The idea is to make something not so nice look nicer by adding some flowers.

Todd Conaway made this scary picture the other day, for a thank-you note to a childhood fantasy character.

image

I thought this one could use some serious flowering.

So I made this. I think it takes some of the creepy out of him by covering his eyes and mouth with flowers. Right?

image

This actually took me MUCH longer than I had expected. I’ll note that in another post, because I would like some  help with a particular question about why something I tried didn’t work.

What I did here:

I got the flower images from a site Talky Tina pointed to in her blog about this assignment: http://www.clker.com/search/flower/1

1. Duplicated flower images three times, adjusted opacity of each so 25%, 50%, 75%. Also played with the “layer mode” on GIMP of some of them to get funky colours (the two on the clown’s eyes).

2. Duplicated the original clown image to put under each of the first flower layers (the blue one on the left)—so a clown image under the 25% opacity of the flower, then one under the 50% and 75% opacities. Then merged down so had three layers of the clown image plus flower at different opacities. The idea of what I did is given in the screenshot below, even though it is for different flower layers. This is before merging down.

image

3. Duplicated three times the layer with the blue flower at 75% that had been merged with the clown image, and then put one of those under each of the next flower layers (the purple one at left, in 25, 50, 75% opacities). Merged down.

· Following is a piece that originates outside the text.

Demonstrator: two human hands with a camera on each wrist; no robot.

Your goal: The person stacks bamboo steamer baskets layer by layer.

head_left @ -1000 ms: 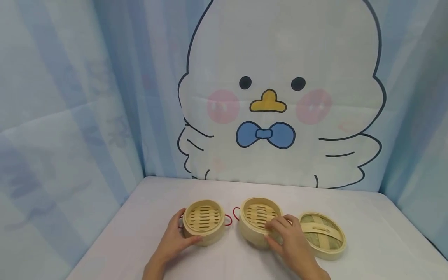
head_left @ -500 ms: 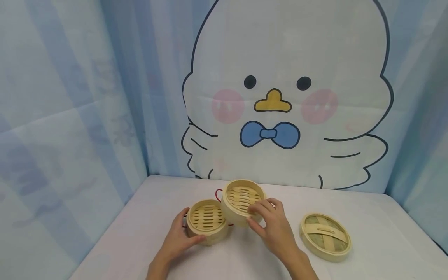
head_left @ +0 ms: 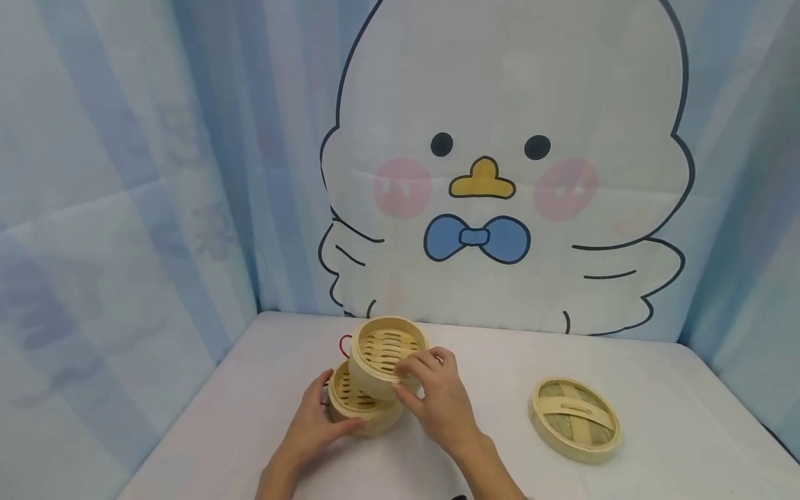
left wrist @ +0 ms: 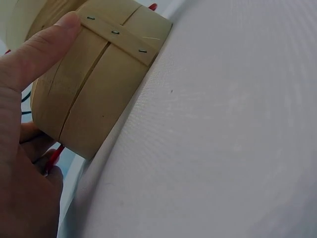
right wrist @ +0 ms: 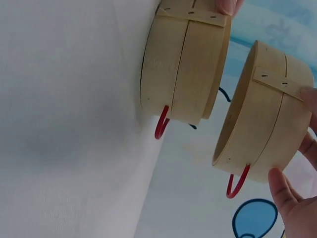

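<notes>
A round bamboo steamer basket (head_left: 377, 421) with a slatted base stands on the table, my left hand (head_left: 315, 423) holding its left side. In the left wrist view, my thumb presses the stapled wall of this lower basket (left wrist: 99, 89). My right hand (head_left: 437, 399) grips the near right rim of a second bamboo steamer basket (head_left: 369, 375), raised above the first and overlapping it in the head view. The right wrist view shows a gap between the tilted upper basket (right wrist: 270, 116) and the lower one. Red loop handles (right wrist: 237, 182) stick out from both baskets.
A bamboo steamer lid (head_left: 575, 422) with a woven top and a strap handle lies at the right of the white table (head_left: 500, 444). Behind the table hangs a cloth backdrop (head_left: 500, 292) with a cartoon bird. A small dark object shows at the bottom edge.
My right hand has lifted the second steamer basket off the table and carried it left, over the first. My left hand keeps holding the lower basket in place.
</notes>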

4. Repeat with other flower layers.

5. I duplicated the last flower layer (daisy on the clown’s mouth) several times, so the whole image with all the flowers would stay for a bit longer at the end. That worked fine until I “optimized animation for GIF” in GIMP (Filters->animation->optimize for GIF). I didn’t do that at first, but then the image was too big to animate on Tumblr. Seems it needs to be less than 1MB to animate. Optimizing it makes it MUCH smaller (this one is just over 140 KB), but it got rid of the duplicate layers at the end, so the image with all the flowers didn’t stay very long. What it did was add “combined” to each layer, though I don’t know what that means. So to fix this, I after optimizing I just duplicated the last layer a few times again. Worked like a charm.

6. I don’t like how GIMP has been making the GIFs look all pixelated. This is probably due to the optimization stuff, and/or the GIF format? Yes? No?

I wanted to have the flowers fade back out again like they faded in, but by the time I got this far, I had spent way more hours than I had planned, and decided this was good enough.